- Your goal -
A verbatim copy of the full data, with no pictures, is the expected answer.

- Given material -
┄┄┄┄┄┄

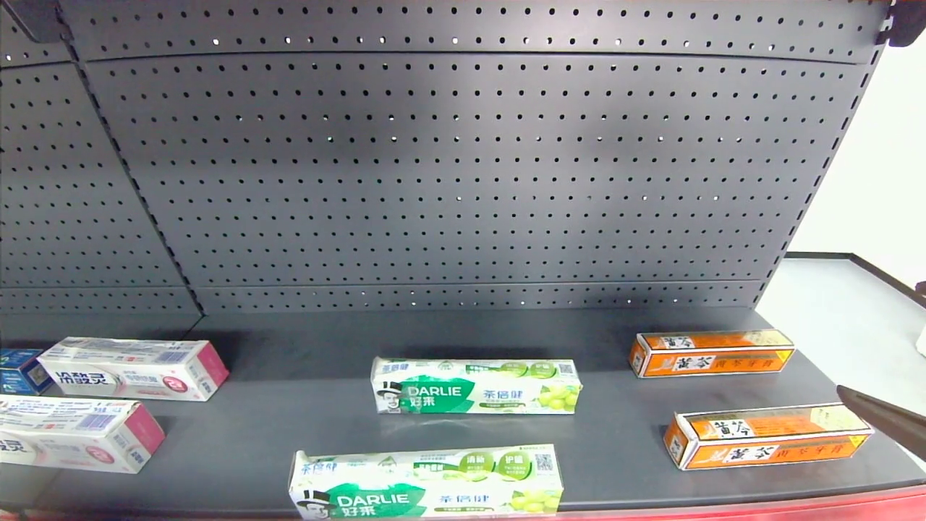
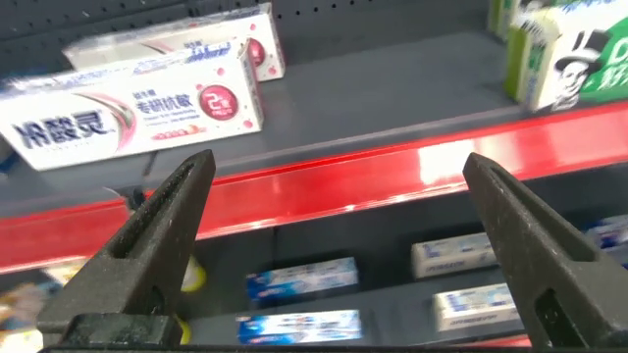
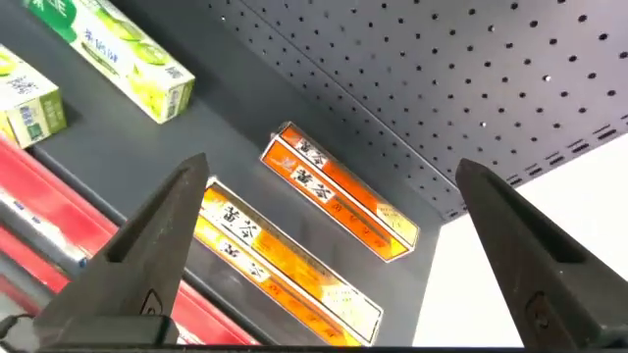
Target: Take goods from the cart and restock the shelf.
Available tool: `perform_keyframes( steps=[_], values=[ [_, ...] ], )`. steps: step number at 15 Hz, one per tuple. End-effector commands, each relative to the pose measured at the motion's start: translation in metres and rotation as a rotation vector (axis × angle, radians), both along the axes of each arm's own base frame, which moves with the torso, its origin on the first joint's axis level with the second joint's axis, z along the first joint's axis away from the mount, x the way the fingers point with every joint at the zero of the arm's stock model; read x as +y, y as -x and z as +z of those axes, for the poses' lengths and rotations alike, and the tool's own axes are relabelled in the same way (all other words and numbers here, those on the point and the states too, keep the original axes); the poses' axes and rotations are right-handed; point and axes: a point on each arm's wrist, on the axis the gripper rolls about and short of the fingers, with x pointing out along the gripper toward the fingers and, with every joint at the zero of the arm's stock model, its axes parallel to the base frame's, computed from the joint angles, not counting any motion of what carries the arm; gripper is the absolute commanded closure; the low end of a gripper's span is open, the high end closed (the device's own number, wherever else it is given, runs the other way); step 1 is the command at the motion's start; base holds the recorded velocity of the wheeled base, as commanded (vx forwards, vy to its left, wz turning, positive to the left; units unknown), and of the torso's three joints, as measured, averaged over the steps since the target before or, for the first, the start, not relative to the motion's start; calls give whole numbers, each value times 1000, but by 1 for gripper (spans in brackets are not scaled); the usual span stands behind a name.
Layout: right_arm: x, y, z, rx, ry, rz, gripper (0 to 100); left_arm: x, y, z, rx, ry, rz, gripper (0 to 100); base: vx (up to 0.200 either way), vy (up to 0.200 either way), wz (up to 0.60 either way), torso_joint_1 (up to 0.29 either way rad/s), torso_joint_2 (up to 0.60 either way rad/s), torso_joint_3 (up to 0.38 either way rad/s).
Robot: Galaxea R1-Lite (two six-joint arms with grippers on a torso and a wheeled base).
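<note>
Toothpaste boxes lie flat on the dark shelf (image 1: 318,391). Two pink-and-white boxes (image 1: 134,369) (image 1: 72,434) are at the left, two green boxes (image 1: 474,386) (image 1: 427,483) in the middle, and two orange boxes (image 1: 712,352) (image 1: 770,435) at the right. My left gripper (image 2: 339,162) is open and holds nothing, just in front of the shelf's red front edge (image 2: 392,181), below a pink-and-white box (image 2: 132,113). My right gripper (image 3: 334,167) is open and holds nothing, above the two orange boxes (image 3: 339,201) (image 3: 285,265). One of its fingers (image 1: 879,418) shows beside the nearer orange box.
A small blue box (image 1: 18,370) sits at the shelf's far left. A perforated back panel (image 1: 448,181) rises behind the goods. Below the red edge, a lower shelf holds more boxes (image 2: 299,279). The shelf ends just right of the orange boxes, with pale floor (image 1: 846,311) beyond.
</note>
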Motion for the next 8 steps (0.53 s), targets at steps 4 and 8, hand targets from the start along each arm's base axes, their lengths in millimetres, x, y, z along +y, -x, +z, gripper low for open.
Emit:
perform_keyframes(
  steps=[4,8],
  values=[
    [-18,12,-17,-25,22,-120,0,0,-4,74,136,8,-64,0,0,0,0,0,0,0],
    [-12,-9,-43,71,-170,-239,0,-3,-45,156,202,-34,-154,0,0,0,0,0,0,0]
  ],
)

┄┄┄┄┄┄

- Reply to the task -
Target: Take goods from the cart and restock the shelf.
Available tool: `perform_keyframes( steps=[_], values=[ [_, ...] ], )`. steps: step number at 15 Hz, one per tuple. End-effector commands, each relative to the pose measured at the motion's start: translation in metres and rotation as a rotation vector (axis × angle, radians), both along the axes of each arm's own base frame, which moves with the torso, its origin on the first joint's axis level with the second joint's axis, z along the first joint's axis away from the mount, x the way the fingers point with every joint at the zero of the arm's stock model; read x as +y, y as -x and z as +z of those axes, for the poses' lengths and rotations alike, and the tool's own axes are relabelled in the same way (all other words and numbers here, those on the point and the states too, keep the original axes); the poses' axes and rotations are right-handed; point and axes: a point on each arm's wrist, on the axis the gripper rolls about and short of the fingers, with x pointing out along the gripper toward the fingers and, with every joint at the zero of the arm's stock model, its axes parallel to the base frame's, computed from the joint angles, not counting any motion of what carries the arm; gripper is the absolute commanded closure; the low end of a gripper's span is open, the high end closed (the device's own number, wherever else it is given, runs the other way); step 1 is the command at the motion's start; base holds the recorded velocity of the wheeled base, as commanded (vx forwards, vy to its left, wz turning, positive to the left; units unknown), and of the torso's three joints, as measured, averaged over the steps since the target before or, for the first, the start, not relative to the motion's start; calls give whole numbers, each value times 1000, but by 1 for gripper (spans in brackets are not scaled); the usual span stands behind a name.
Layout: right_arm: x, y, z, rx, ry, rz, gripper (0 to 100); left_arm: x, y, z, rx, ry, rz, gripper (0 to 100); base: vx (up to 0.200 either way), vy (up to 0.200 either way), wz (up to 0.60 either way), torso_joint_1 (up to 0.29 either way rad/s), torso_joint_2 (up to 0.60 either way rad/s), torso_joint_3 (up to 0.38 either way rad/s).
Robot: Galaxea R1-Lite (two six-joint arms with grippers on a torso and a wheeled base).
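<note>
Toothpaste boxes lie flat on the dark shelf (image 1: 318,391). Two pink-and-white boxes (image 1: 134,369) (image 1: 72,434) are at the left, two green boxes (image 1: 474,386) (image 1: 427,483) in the middle, and two orange boxes (image 1: 712,352) (image 1: 770,435) at the right. My left gripper (image 2: 339,162) is open and holds nothing, just in front of the shelf's red front edge (image 2: 392,181), below a pink-and-white box (image 2: 132,113). My right gripper (image 3: 334,167) is open and holds nothing, above the two orange boxes (image 3: 339,201) (image 3: 285,265). One of its fingers (image 1: 879,418) shows beside the nearer orange box.
A small blue box (image 1: 18,370) sits at the shelf's far left. A perforated back panel (image 1: 448,181) rises behind the goods. Below the red edge, a lower shelf holds more boxes (image 2: 299,279). The shelf ends just right of the orange boxes, with pale floor (image 1: 846,311) beyond.
</note>
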Motion for the next 8 steps (0.53 s), targets at steps 4 and 8, hand targets from the start along each arm's base axes, their lengths in millimetres, x, y, z along +y, -x, +z, gripper low for open.
Emit:
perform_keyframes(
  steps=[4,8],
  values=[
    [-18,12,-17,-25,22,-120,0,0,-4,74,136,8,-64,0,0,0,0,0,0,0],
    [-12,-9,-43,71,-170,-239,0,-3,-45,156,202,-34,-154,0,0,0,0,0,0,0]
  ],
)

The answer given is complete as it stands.